The Accounts Chamber regularly criticizes the government and ministries for a lack of organization and coordination, and it is on this that Mishustin is likely to focus, along with helping the poor. The public benefits system remains extremely fragmented and outdated, and requires a thorough overhaul. Unification of the system, a greater reliance on technology, and the simplification of the system for its users are all likely to feature prominently on Mishustin’s agenda in the coming years. Also necessary is the creation of a total revenue accounting system with which to determine precisely who is truly in need of government support.
The optimization and targeted allocation of spending, rather than an increase in the collection of taxes, is the main aim of the announced system for monitoring household incomes, hence the decision to not raise personal income tax rates for now. The government may return to this issue in several years, say, in the event that it has difficulty financing a new social program, or if technology allows it to identify tax dodgers with greater accuracy. The tax bodies would then have no particular reason to keep the country’s flat tax rate in place.
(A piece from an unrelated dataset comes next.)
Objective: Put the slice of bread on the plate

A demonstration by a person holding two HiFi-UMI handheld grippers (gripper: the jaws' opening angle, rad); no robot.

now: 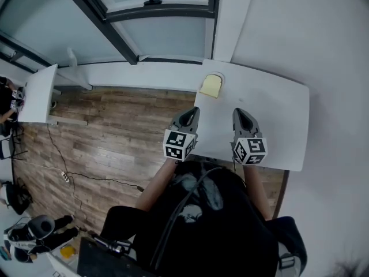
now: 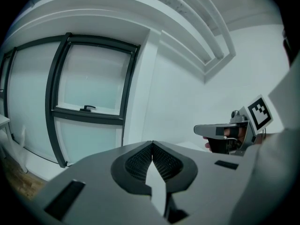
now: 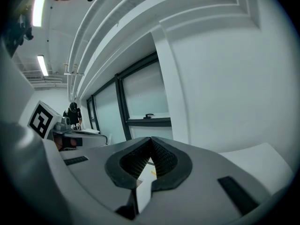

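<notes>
A white counter [image 1: 271, 114] stands in a corner of the room, its far edge against a white pillar and its right side along a plain white wall [image 1: 323, 39]. To its left lies a wooden floor [image 1: 115, 137], with a thin cable [image 1: 98, 178] trailing across it to a power strip [image 1: 65, 178]. A window [image 1: 150, 16] with dark frames and a low white sill runs along the far side. A smaller counter [image 1: 39, 94] stands well apart at the left, by the window.

On the far left corner of the counter sits a white plate [image 1: 221, 77], hard to tell from the pale top; only a faint curved rim shows. The slice of bread [image 1: 211, 86] lies flat on it, pale yellow with a darker crust.

The rest of the counter top is bare. The left gripper [image 1: 194, 110] and the right gripper [image 1: 237, 111] hang side by side over the near part of the counter, both pointing towards the bread and well short of it. On each, the ridged pads meet at the tips, so both are closed with nothing between them
</notes>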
The public is unlikely to believe in the good intentions of the government or to expect anything good of it. Those who fear the FNS will continue to do so, and false stories about bank transfers made online or via cellphones becoming subject to taxation will continue to circulate online.
At the same time, ordinary Russians will happily continue to make use of the advantages of the government’s tight monitoring of earnings and expenses. They appreciate the ease with which they can prove their income to qualify for mortgages; the semi-automatic reminders of possible deductions during the taxable period; and the ready access to a list of benefits, allowances, and subsidies for which they are eligible, information for which they would previously have had to search far and wide. For these functions to work, Big Brother must know everything.
The new prime minister’s main challenge will be to increase government spending after several years of declining spending. The tricky part will be finding a way to do so that optimizes social payments, but does not lead to rampant inflation or provoke an orgy of theft.
Carnegie does not take institutional positions on public policy issues; the views represented herein are those of the author(s) and do not necessarily reflect the views of Carnegie, its staff, or its trustees.